From: Nicolas Dichtel <nicolas.dichtel@6wind•com>
To: Stephen Hemminger <shemminger@vyatta•com>,
netdev <netdev@vger•kernel.org>
Subject: [PATCH] iproute2: allow to specify truncation bits on auth algo
Date: Tue, 11 Jan 2011 17:32:46 +0100 [thread overview]
Message-ID: <4D2C862E.5000602@6wind.com> (raw)

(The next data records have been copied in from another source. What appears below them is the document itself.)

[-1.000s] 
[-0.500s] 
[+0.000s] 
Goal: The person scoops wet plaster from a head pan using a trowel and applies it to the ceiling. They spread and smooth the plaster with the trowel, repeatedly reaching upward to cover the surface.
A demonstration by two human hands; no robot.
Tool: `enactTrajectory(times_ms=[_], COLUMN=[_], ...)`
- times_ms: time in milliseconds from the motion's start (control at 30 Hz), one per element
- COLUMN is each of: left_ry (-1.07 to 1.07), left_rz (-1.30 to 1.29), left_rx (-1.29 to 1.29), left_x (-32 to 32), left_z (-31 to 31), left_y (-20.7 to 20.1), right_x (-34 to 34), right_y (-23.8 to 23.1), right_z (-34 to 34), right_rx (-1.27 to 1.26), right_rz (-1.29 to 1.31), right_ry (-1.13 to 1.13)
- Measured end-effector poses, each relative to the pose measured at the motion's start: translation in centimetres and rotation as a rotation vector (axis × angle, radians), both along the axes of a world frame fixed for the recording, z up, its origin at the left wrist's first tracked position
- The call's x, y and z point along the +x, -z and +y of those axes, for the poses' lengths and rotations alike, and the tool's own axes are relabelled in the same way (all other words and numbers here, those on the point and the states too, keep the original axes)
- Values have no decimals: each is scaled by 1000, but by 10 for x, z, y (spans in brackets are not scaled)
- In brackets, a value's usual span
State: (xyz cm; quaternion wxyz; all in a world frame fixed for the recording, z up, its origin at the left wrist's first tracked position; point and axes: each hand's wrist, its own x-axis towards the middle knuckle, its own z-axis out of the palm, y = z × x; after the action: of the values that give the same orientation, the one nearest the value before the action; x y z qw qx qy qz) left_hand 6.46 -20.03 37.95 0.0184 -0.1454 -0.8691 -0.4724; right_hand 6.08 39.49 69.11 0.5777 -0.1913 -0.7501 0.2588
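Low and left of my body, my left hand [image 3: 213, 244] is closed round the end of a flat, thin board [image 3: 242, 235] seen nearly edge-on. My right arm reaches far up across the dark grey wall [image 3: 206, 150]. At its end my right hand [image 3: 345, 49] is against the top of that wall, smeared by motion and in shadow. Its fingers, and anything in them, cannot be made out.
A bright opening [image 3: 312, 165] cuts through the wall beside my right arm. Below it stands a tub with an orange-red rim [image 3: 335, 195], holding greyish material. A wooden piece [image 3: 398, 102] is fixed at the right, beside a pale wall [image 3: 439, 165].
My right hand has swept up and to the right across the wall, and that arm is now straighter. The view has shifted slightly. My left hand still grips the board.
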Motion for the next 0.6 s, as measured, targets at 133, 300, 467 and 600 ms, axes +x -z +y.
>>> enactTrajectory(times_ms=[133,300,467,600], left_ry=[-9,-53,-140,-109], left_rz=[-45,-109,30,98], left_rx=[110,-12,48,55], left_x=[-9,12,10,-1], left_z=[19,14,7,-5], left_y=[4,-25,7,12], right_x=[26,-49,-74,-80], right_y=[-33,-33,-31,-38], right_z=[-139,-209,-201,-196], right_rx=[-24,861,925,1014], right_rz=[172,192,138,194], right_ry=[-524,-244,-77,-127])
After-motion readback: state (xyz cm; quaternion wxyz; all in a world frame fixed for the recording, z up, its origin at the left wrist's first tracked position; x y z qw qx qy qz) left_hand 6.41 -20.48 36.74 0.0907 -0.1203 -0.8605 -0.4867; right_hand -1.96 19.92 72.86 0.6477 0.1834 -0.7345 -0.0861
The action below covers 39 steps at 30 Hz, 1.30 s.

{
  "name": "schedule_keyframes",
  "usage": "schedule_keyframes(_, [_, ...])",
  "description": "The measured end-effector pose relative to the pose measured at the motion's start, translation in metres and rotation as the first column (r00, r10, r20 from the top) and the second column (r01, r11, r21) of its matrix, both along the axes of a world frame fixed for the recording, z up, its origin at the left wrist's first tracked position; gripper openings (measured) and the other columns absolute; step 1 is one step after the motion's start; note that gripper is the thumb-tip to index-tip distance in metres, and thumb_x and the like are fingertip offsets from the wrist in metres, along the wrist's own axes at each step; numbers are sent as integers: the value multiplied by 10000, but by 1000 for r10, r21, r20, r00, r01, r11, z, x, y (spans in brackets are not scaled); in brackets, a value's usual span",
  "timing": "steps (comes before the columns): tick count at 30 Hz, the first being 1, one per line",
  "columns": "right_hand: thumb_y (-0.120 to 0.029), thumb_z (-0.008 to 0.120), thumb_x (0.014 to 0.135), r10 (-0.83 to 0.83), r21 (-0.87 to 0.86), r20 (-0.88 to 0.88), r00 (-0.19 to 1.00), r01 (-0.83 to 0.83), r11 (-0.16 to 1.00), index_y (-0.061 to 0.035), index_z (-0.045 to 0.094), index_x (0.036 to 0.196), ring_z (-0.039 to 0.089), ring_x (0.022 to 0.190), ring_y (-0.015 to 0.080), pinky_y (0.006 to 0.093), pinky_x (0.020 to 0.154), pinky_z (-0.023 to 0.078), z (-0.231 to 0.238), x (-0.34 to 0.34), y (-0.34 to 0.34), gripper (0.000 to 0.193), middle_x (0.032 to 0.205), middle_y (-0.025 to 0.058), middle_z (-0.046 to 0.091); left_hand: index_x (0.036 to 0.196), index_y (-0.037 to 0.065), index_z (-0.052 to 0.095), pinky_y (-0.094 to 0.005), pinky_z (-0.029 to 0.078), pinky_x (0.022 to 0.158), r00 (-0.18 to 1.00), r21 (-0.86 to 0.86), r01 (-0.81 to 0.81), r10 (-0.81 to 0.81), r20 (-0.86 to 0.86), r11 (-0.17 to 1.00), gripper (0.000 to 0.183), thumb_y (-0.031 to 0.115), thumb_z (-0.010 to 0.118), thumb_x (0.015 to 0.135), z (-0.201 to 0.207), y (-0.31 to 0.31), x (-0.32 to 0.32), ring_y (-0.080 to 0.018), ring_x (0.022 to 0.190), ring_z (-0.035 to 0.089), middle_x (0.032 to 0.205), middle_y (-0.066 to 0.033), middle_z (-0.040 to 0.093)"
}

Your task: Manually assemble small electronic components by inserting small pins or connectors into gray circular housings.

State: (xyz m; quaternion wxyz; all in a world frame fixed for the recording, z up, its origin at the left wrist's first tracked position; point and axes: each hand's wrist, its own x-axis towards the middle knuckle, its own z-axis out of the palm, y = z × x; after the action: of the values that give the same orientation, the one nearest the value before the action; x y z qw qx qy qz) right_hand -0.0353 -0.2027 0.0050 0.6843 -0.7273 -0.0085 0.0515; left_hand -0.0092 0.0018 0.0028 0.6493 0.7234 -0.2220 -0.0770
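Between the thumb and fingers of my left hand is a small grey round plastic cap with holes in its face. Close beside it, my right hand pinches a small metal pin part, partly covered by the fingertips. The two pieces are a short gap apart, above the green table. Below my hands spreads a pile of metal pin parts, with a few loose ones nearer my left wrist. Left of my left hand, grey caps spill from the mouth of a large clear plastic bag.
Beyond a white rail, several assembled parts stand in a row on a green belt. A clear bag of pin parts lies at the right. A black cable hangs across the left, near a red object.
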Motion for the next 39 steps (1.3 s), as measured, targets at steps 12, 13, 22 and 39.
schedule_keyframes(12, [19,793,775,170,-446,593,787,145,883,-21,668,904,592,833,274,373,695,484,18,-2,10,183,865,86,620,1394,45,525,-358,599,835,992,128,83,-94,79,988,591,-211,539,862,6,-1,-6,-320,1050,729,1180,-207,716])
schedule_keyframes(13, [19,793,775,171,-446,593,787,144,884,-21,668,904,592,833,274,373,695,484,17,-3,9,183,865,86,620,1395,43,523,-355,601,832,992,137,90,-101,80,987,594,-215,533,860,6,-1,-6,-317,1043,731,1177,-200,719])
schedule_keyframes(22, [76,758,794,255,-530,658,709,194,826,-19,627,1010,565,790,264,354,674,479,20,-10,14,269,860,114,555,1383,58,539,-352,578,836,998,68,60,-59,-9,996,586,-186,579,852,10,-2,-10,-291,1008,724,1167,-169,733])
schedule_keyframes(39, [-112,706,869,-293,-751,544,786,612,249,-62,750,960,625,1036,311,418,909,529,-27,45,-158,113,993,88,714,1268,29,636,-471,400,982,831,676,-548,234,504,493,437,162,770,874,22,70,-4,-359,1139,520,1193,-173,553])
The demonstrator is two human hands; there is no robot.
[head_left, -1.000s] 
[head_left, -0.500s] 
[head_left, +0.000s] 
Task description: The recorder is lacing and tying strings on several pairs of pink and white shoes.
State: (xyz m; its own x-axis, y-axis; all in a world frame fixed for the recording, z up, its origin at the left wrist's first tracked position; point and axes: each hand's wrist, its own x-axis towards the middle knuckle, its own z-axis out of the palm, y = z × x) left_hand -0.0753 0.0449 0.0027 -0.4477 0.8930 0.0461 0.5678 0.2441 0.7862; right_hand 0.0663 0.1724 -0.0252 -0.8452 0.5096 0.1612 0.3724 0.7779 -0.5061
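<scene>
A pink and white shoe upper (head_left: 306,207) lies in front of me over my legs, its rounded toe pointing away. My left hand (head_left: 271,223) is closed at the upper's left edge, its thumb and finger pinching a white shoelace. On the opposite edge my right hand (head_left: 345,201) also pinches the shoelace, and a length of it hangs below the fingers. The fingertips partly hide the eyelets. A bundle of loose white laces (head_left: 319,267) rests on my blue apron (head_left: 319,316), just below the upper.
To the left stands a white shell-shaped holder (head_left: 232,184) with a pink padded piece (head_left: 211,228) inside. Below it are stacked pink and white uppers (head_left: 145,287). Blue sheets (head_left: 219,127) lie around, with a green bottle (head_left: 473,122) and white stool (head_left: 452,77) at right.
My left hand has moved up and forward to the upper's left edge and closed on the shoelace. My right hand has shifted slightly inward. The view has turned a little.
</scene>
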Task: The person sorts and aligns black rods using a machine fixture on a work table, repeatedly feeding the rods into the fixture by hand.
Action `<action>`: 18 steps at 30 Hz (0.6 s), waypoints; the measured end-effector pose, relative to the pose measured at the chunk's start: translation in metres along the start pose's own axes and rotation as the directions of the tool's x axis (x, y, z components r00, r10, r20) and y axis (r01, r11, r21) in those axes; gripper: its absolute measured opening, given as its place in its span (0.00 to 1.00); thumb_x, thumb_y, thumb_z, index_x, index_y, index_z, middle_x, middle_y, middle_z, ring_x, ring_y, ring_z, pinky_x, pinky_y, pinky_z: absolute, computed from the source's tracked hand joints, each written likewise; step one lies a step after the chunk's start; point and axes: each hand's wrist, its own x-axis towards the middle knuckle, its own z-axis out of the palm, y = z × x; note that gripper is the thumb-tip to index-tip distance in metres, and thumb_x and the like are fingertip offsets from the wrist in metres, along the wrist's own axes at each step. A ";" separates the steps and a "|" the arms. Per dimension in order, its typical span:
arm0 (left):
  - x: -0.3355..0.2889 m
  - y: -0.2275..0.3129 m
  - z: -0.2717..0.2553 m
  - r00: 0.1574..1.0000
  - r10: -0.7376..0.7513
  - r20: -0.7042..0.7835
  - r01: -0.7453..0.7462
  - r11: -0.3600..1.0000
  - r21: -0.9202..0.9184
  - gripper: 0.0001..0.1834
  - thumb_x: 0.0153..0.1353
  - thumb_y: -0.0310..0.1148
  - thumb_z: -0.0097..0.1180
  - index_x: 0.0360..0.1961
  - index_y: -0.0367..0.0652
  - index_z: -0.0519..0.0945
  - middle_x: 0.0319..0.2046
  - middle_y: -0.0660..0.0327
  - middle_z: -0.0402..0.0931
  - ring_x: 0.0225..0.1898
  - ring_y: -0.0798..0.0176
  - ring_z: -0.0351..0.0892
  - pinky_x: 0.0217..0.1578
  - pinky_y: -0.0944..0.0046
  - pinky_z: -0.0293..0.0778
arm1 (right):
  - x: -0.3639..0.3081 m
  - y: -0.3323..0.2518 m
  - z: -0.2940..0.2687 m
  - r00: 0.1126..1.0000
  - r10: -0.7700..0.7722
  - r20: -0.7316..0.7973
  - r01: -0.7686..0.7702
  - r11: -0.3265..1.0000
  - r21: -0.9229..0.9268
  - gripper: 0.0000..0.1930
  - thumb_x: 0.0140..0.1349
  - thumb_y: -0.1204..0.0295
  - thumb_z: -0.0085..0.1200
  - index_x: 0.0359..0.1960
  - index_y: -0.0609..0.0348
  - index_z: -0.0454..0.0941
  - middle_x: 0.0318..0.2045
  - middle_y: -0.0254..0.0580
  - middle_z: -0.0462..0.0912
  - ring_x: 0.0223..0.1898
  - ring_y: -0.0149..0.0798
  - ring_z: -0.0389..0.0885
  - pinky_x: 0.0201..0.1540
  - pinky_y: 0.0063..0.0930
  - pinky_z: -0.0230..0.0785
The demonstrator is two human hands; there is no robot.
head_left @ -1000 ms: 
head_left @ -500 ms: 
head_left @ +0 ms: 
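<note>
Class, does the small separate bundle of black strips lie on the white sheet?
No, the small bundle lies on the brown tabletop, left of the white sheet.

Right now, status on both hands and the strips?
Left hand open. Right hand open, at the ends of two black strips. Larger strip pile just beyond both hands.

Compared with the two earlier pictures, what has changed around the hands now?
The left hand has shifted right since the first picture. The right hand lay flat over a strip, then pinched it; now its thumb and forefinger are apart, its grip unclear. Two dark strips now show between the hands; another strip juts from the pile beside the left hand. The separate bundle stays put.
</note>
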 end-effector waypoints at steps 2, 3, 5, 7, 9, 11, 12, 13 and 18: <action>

[-- Attachment #1: Type: text/plain, Size: 541 bytes --]
Hi,
here is a patch against iproute2 to allow user to set a state with a specific
auth length.
Example:
$ ip xfrm state add src 10.16.0.72 dst 10.16.0.121 proto ah spi 0x10000000
auth-trunc "sha256" "azertyuiopqsdfghjklmwxcvbn123456" 96 mode tunnel
$ ip xfrm state
src 10.16.0.72 dst 10.16.0.121
proto ah spi 0x10000000 reqid 0 mode tunnel
replay-window 0
auth-trunc hmac(sha256)
0x617a6572747975696f707173646667686a6b6c6d77786376626e313233343536 96
sel src 0.0.0.0/0 dst 0.0.0.0/0
Regards,
Nicolas
[-- Attachment #2: 0001-iproute2-allow-to-specify-truncation-bits-on-auth-a.patch --]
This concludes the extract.